Previous large-scale computational studies on human head-to-head gene pairs [2, 9], particularly by Trinklein et al. , dramatically advanced the recognition of the prevalence of this type of gene organization in the human genome. In the present work, we performed a systematic analysis of head-to-head gene organization, focusing on structural features, chromosomal distribution, evolutionary conservation, expression correlation, and functional association between involved genes.
The Prevalence and the Structural Features of Head-to-Head Gene Pairs
In this study, 9.4% of the human genes were shown to be arranged in a head-to-head fashion, and this proportion is slightly smaller than the previous report of 11% based on cDNA alignment against genomic sequence . With accession number conversion and matching, it was found that 594 (43.9%) of the 1,352 pairs identified by Trinklein et al. also appeared in our dataset, but in most cases the TSS distance calculated by Trinklein et al. is not consistent with our data (Table S11). Among the other 758 pairs in Trinklein et al.'s dataset, 129 have TSS distances larger than 1,000 bp according to the current data from NCBI Map Viewer; 596 cannot be handled due to lack of coordinate data or even lack of Entrez Gene IDs; and for 33 cases, two genes in one pair actually correspond to one gene (Table S11). Therefore, the inconsistency of these two datasets is at least partly attributed to the update of TSS coordinates during the accumulation of EST and mRNA evidence. We also checked the mouse and rat genomes and found that 8.2% and 4.4% of total genes, respectively, are head-to-head organized. It is well known that among the model species, human and mouse have the most abundant sequence information available. Taking dbEST as an example, there are 6,128,694 and 4,334,145 EST entries for human and mouse, respectively, in the release 072205 (July 22, 2005), but only 701,057 for rat. As a result, we believe that head-to-head genes in the rat genome might be under-estimated due to the limited mRNA and EST data.
TSS distance distributions of head-to-head genes in human, mouse, and rat genomes indicate that gene pairs with 1- to 400-bp TSS distance represent the majority of the total dataset with 62.36%, 64.15%, and 55.19% for human, mouse, and rat, respectively, and the largest group is the one with 101- to 200-bp distance. It should be noted that gene start sites in Map Viewer were regarded as TSS coordinates in this work as a compromise between accuracy and integrity for a genome-wide investigation, since DBTSS (http://dbtss.hgc.jp) presently provides exact TSS information of only 8,793 human genes  while Map Viewer provides genomic mapping data of 26,850 human genes based on extensive NCBI data. Due to the incomplete 5' UTR information of many genes, it is inevitable that we overestimate the TSS distances of some nonoverlapping head-to-head pairs and underestimate those of some overlapping pairs.

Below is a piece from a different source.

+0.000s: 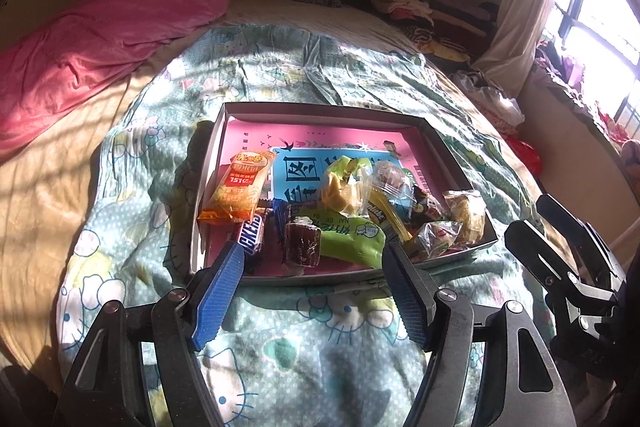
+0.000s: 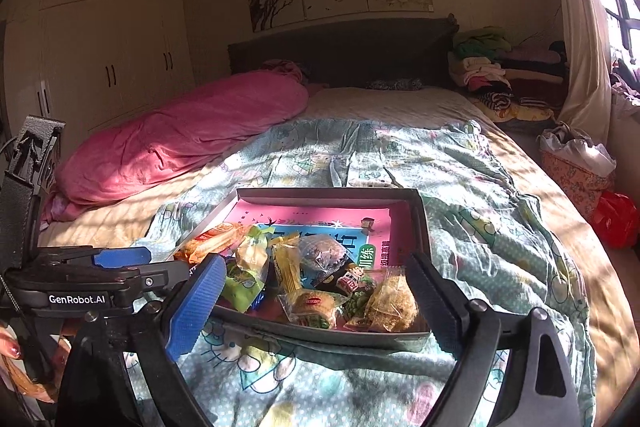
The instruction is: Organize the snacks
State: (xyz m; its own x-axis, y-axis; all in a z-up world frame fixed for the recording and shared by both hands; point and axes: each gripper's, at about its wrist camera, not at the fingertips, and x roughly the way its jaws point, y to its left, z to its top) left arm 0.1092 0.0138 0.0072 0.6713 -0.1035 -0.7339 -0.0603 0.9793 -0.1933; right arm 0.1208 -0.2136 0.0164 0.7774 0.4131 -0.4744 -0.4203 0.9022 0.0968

Therefore, the peak column (101 to 200 bp) in the distance distribution (Figure 2) might actually move somewhat to the left or be much sharper. In fact, a peak of 200 to 300 bp was previously reported  based on the genomic data released before 2003. Considering the observation that the core promoter is always located in the 200-bp region upstream of a TSS, it is suggested that the peak column with 101- to 200-bp TSS distance is reasonable and might represent the most biologically relevant head-to-head gene pairs. Additionally, as is shown in Figure 2, the distance distribution of rat pairs showed a relatively flat profile, i.e., the column heights declined slowly away from the 101- to 200-bp distance, which might be also attributed to the incomplete 5' UTR information and thus the imprecise calculation of TSS distances.
The Conservation and the Biological Relevance of Head-to-Head Gene Organization
The phylogenetic analysis of head-to-head gene organization among Fugu, chicken, and human suggests a negative selection on the separation of head-to-head gene pairs during vertebrate evolution, that is, the ancestral existence of these pairs. In fact, a considerable number of head-to-head pairs, for example, COL4A1/COL4A2 , DHFR/REP3 , SURF-1/SURF-2 , E14/ATM , and TK/KF , have been found previously to be conserved among mammalian species. Since evolutionary conservation usually indicates functional importance, we proposed that the conservation of head-to-head gene organization has biological relevance to the function of the involved genes. This hypothesis was supported by the significant expression correlation and the functional association of head-to-head genes revealed in this paper, as well as that of Trinklein et al. .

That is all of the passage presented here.